HOW TO COMPLETE THIS TASK — Print exactly the lines from the one containing "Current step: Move" through the last line of the entries below; the pictures stay out of the copy.

*** Opening GIVEN RECORDS ***

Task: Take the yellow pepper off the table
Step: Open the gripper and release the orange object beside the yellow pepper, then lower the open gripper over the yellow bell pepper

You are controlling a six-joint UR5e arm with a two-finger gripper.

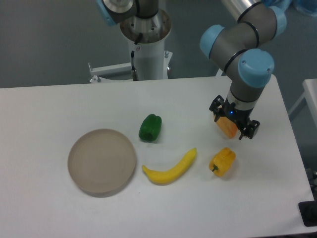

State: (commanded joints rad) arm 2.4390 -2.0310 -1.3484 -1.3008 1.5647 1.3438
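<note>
Pepper, small lumpy golden-yellow, dark stem [223, 161]: lies on white matte counter [59, 104], just right of curved yellow banana [171, 169]. Likely light, waxy, slippery; grip across widest lumps, not stem. Claw [231, 126] hovers above-right, clenched on smooth orange pepper [227, 127].

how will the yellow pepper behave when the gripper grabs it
The yellow pepper looks lumpy and glossy, so flat fingers may slip off its lobes. It lies on its side on the table, so a nudge could rock or roll it. Probably light for its size.

One fixed camera looks steeply down across the table [49, 208].
</note>
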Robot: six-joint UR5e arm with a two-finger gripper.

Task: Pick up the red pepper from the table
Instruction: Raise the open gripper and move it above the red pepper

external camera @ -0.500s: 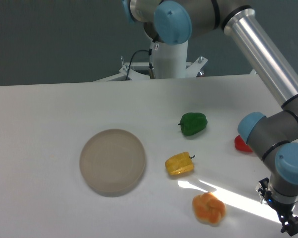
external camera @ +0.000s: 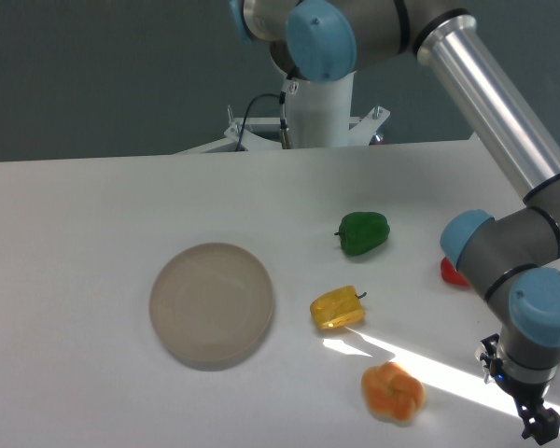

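The gripper hangs low at the table's near right corner. Behind it, the arm's own elbow joint covers most of the red pepper. To its left an orange fruit sits near; open tabletop lies between them.

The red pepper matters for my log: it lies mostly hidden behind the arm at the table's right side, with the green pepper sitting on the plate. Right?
Not quite. The camera view shows the green pepper on the bare table, right of the plate, not on it. The red pepper is indeed mostly hidden behind the arm.
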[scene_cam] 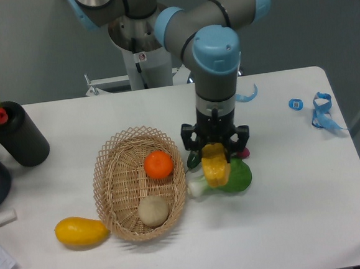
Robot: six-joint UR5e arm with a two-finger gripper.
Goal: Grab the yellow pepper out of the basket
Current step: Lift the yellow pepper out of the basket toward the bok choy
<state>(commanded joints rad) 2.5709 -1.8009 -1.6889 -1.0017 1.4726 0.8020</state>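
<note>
- A smooth oval yellow squash (81, 232) lies on the white counter (286, 213), just left of the basket.
- The oval woven tan wicker basket (112, 183) holds an orange ball (159, 165) and a pale beige one (153, 210).
- The black two-finger pincer (215, 158) grips the glossy lobed yellow pepper (215, 166) (outside the basket, above a leafy green vegetable (238, 176)).

I have one fixed view only. It looks down from the near side, high, across the table (286, 213) toward the arm's base at the far edge. Moderate range; the near-left table corner is cropped.
</note>
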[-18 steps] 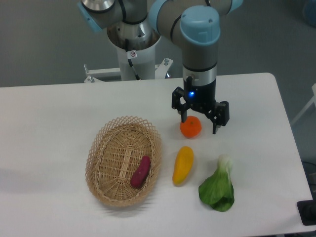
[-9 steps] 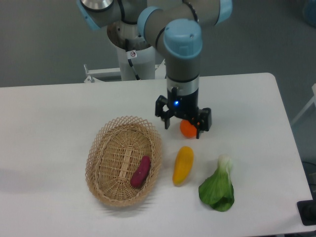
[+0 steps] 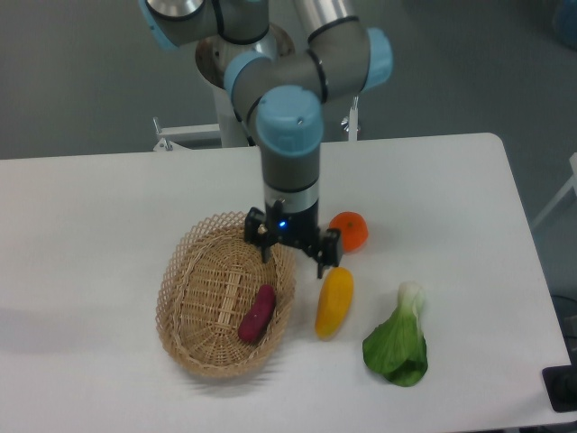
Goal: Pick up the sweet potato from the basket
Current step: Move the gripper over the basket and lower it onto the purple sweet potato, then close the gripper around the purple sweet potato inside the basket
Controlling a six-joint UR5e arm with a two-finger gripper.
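woven wicker basket (image 3: pixel 194 307), smooth sweet potato (image 3: pixel 257 313)

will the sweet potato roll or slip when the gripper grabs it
The sweet potato looks smooth and rounded, so it may slip or twist unless pinched across its narrow middle. It lies tilted on the basket floor, which probably keeps it from rolling far. It looks stiff and small, likely light. The gripper hangs open above the basket's rim.
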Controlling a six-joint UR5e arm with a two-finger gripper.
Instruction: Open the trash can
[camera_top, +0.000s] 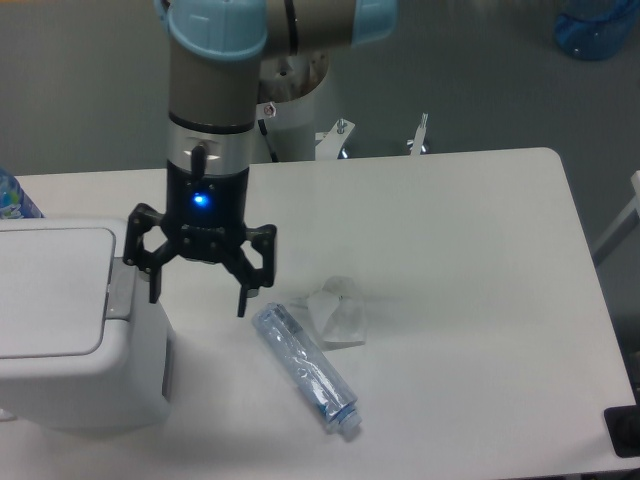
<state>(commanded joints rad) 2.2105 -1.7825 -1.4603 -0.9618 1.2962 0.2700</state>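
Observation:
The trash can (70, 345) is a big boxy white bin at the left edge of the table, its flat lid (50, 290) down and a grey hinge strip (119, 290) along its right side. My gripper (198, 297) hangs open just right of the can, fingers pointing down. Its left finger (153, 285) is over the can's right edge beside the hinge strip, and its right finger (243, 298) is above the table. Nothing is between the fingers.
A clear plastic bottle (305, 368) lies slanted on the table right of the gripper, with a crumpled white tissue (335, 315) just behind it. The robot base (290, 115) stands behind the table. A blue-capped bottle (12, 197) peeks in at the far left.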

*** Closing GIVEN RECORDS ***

ANSWER AREA —
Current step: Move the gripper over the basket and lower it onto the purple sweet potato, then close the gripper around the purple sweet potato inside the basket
Controlling a six-joint UR5e arm with a two-finger gripper.
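woven wicker basket (image 3: pixel 194 307), smooth sweet potato (image 3: pixel 257 313)

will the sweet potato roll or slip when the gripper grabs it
The sweet potato looks smooth and rounded, so it may slip or twist unless pinched across its narrow middle. It lies tilted on the basket floor, which probably keeps it from rolling far. It looks stiff and small, likely light. The gripper hangs open above the basket's rim.
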Controlling a six-joint UR5e arm with a two-finger gripper.
Instruction: Open the trash can
[camera_top, +0.000s] 
<state>(commanded joints rad) 2.2105 -1.7825 -1.4603 -0.9618 1.2962 0.2700</state>
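Observation:
The trash can (70, 345) is a big boxy white bin at the left edge of the table, its flat lid (50, 290) down and a grey hinge strip (119, 290) along its right side. My gripper (198, 297) hangs open just right of the can, fingers pointing down. Its left finger (153, 285) is over the can's right edge beside the hinge strip, and its right finger (243, 298) is above the table. Nothing is between the fingers.
A clear plastic bottle (305, 368) lies slanted on the table right of the gripper, with a crumpled white tissue (335, 315) just behind it. The robot base (290, 115) stands behind the table. A blue-capped bottle (12, 197) peeks in at the far left.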

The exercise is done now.